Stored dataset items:

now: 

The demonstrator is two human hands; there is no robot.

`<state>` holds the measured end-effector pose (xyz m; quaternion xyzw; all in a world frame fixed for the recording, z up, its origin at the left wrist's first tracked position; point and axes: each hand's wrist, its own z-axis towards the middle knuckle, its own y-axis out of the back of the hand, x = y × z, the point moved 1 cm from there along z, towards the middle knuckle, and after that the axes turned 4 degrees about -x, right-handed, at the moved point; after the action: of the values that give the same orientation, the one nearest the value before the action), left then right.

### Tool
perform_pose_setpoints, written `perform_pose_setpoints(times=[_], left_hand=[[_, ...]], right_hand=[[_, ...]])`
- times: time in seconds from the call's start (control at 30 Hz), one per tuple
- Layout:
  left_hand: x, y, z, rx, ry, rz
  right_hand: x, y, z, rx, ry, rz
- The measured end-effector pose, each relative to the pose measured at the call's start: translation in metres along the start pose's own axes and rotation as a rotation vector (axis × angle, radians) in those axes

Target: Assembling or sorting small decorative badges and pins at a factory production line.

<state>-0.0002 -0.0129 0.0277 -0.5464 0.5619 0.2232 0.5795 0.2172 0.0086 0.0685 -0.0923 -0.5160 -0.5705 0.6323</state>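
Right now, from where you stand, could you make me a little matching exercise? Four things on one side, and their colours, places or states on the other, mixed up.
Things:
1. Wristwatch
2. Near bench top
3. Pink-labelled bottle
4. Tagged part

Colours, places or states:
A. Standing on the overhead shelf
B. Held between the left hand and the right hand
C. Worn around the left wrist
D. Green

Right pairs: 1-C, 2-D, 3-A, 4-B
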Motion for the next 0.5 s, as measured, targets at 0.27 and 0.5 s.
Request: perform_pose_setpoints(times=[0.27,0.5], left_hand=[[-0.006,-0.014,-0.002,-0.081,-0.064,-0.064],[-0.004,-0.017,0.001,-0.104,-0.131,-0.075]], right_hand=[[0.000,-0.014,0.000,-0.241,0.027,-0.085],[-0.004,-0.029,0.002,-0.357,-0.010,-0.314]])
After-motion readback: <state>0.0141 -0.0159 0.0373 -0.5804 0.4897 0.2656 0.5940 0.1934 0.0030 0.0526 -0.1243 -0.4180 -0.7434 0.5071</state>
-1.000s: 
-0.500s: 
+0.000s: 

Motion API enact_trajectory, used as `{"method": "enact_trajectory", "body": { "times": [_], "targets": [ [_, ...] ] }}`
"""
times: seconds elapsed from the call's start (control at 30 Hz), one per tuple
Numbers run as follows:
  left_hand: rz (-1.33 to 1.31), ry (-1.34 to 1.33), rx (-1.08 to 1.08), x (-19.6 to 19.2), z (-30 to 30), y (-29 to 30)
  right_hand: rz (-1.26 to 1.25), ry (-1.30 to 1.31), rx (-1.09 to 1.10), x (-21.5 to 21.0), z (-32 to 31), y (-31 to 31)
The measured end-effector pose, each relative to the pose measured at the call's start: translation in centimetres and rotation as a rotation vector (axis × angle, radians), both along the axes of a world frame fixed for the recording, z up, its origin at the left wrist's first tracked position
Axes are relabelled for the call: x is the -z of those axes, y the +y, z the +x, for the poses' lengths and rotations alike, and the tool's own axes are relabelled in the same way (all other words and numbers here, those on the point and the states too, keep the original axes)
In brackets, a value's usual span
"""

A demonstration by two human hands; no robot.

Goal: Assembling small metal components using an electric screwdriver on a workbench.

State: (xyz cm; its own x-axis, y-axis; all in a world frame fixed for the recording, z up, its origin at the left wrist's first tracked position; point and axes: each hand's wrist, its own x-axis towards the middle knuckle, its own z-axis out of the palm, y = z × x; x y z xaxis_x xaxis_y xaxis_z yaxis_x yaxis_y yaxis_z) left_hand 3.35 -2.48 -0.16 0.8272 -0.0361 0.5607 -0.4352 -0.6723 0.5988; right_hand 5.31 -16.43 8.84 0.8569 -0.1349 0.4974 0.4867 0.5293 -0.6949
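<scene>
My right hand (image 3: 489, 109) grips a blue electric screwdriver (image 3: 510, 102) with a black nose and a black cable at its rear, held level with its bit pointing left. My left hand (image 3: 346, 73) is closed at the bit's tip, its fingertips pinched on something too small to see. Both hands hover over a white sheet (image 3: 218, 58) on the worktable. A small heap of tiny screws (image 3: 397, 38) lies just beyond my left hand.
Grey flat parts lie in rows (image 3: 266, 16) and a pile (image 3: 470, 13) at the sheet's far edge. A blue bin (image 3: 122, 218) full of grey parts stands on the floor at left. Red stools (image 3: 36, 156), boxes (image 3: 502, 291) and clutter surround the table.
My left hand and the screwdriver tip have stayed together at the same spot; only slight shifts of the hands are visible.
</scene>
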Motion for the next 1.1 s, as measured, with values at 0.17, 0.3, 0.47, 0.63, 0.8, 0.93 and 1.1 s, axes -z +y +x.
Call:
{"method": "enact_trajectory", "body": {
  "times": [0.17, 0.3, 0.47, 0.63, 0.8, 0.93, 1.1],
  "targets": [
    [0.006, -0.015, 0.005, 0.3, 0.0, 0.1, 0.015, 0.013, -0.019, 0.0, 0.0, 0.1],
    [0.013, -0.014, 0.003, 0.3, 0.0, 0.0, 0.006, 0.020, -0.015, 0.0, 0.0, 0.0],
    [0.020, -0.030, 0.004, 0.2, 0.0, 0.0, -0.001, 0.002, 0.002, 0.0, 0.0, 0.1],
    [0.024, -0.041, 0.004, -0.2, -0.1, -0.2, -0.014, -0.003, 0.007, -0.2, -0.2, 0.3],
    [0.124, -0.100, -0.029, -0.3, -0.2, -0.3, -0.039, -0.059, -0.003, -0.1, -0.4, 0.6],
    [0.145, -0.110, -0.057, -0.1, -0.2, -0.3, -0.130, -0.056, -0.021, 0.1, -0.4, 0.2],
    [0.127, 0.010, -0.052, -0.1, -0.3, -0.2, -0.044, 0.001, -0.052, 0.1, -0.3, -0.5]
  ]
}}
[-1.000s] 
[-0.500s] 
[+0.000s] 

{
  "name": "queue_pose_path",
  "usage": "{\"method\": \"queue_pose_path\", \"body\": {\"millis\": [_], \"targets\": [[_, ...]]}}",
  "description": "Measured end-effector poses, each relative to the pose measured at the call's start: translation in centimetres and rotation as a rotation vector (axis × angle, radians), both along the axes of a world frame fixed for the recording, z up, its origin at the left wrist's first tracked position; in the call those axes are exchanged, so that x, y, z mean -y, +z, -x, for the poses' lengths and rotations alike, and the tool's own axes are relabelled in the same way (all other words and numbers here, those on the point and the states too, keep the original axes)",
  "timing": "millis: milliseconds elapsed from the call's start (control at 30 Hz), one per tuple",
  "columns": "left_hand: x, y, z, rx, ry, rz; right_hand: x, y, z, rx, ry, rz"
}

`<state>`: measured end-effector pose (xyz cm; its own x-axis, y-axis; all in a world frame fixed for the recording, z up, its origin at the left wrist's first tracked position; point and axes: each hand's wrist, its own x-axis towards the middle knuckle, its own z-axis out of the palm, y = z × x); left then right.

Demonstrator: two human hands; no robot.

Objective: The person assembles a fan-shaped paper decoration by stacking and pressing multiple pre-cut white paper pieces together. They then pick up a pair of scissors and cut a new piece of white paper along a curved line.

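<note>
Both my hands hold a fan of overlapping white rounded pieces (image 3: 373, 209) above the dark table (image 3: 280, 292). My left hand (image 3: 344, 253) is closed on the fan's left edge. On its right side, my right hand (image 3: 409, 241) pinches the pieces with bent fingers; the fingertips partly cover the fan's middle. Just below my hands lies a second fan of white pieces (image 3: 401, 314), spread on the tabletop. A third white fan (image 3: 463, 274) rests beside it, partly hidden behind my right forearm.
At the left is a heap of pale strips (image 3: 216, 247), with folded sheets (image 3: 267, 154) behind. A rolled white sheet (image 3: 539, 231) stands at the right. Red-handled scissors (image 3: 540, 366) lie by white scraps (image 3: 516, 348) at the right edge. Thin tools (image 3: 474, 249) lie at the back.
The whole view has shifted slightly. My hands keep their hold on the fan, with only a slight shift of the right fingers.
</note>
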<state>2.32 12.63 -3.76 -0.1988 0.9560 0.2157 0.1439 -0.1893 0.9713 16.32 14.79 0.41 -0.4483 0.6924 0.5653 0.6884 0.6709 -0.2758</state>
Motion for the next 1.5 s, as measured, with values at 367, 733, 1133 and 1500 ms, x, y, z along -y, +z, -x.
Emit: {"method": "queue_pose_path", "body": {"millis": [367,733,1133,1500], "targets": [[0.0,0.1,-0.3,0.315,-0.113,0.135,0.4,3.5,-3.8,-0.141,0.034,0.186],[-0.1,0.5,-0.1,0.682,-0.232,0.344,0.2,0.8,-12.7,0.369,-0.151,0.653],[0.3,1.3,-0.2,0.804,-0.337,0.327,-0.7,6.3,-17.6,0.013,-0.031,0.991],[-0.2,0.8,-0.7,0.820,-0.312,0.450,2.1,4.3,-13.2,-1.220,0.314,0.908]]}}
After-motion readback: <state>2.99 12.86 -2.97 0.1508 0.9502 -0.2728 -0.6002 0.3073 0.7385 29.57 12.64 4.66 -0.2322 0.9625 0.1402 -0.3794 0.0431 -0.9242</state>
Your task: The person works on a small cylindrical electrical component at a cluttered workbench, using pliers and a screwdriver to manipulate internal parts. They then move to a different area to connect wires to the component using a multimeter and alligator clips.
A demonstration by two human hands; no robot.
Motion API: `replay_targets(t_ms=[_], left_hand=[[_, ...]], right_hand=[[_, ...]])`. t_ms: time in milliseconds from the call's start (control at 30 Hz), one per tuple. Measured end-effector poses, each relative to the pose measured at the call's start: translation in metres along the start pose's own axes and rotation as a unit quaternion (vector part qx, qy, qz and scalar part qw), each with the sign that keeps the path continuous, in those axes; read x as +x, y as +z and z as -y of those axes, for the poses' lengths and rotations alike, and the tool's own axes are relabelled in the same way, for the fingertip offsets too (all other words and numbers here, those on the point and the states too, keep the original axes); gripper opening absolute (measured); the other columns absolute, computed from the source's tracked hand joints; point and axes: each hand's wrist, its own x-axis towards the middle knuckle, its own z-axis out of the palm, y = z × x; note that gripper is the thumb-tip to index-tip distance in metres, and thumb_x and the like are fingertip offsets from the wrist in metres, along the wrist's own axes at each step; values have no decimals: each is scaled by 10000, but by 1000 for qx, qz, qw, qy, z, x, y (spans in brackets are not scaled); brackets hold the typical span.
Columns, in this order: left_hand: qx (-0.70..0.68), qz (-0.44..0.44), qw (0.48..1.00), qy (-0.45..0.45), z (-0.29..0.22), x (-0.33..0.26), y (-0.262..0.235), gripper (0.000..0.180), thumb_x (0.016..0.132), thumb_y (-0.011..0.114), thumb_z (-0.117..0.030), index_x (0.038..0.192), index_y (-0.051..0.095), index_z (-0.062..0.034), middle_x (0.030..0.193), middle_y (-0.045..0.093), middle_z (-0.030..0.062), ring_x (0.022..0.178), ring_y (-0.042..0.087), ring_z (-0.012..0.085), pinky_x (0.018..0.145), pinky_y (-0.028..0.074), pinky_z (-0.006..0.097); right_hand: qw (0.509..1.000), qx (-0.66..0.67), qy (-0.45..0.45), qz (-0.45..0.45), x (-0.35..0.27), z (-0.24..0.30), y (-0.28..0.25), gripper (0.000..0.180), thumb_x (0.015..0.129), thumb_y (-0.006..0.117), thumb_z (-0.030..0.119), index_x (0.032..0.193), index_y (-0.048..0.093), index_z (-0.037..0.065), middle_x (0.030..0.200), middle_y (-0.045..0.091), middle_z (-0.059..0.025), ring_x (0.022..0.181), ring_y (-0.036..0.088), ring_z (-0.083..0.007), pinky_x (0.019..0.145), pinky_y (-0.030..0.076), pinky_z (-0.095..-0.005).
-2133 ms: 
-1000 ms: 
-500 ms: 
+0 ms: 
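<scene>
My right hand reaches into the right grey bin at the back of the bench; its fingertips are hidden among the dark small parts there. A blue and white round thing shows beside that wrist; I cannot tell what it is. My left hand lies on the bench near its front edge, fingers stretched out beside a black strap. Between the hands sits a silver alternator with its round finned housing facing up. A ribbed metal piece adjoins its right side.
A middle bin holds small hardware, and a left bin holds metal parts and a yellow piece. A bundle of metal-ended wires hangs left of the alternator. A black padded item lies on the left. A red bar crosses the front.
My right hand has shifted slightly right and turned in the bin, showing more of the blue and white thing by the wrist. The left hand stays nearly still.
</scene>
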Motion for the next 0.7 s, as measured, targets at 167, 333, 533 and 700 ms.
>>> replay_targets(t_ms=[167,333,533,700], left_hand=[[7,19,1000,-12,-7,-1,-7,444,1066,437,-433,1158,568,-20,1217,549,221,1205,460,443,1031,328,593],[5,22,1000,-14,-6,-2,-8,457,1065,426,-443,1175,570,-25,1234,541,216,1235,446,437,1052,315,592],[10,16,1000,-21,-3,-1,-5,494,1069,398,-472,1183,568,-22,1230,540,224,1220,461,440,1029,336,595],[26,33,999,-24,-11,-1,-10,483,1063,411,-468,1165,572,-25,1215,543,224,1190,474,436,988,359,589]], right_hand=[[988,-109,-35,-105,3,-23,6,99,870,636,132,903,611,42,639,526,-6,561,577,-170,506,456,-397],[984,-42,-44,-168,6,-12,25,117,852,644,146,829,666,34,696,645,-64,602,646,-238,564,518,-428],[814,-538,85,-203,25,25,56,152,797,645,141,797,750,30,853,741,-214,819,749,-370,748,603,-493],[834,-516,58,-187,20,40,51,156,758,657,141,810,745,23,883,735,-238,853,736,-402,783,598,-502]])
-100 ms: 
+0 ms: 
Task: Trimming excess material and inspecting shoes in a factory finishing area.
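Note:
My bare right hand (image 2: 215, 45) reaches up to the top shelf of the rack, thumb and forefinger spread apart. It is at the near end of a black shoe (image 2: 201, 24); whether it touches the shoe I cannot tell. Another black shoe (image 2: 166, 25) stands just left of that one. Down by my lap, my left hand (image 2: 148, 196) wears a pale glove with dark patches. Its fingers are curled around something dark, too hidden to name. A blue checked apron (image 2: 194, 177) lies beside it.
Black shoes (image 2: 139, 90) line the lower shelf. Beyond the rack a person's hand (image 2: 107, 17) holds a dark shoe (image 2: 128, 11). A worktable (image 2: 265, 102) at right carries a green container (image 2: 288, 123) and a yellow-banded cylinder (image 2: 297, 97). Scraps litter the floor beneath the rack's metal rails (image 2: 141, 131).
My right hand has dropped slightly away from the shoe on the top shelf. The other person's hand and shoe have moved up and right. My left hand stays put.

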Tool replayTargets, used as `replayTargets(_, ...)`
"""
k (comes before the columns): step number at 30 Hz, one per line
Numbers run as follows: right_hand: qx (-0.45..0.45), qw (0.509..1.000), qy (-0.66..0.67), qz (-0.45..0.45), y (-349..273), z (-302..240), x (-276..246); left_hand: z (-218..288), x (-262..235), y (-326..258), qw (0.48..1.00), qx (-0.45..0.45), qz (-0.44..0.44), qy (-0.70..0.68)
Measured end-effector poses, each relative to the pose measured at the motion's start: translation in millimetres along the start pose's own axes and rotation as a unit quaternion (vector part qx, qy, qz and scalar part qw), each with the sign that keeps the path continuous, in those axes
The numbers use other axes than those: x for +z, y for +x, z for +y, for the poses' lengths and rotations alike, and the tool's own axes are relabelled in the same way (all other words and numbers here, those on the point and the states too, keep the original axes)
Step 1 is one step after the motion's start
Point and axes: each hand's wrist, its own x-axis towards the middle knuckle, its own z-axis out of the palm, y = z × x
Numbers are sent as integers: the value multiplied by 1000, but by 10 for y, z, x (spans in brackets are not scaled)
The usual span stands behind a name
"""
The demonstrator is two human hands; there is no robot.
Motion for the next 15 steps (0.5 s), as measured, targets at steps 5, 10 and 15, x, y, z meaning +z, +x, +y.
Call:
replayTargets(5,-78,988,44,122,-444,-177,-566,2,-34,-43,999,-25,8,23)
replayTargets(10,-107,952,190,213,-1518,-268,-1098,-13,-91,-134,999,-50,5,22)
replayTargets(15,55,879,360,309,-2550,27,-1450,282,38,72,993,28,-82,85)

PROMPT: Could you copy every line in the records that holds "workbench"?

SOLVED EXERCISE:
Goal: Assembling small metal components using an electric screwdriver on a workbench.
Your task: The person works on a small cylindrical electrical component at a cluttered workbench, using pliers and a screwdriver to manipulate internal parts. They then move to a different area to connect wires to the component using a multimeter and alligator clips.

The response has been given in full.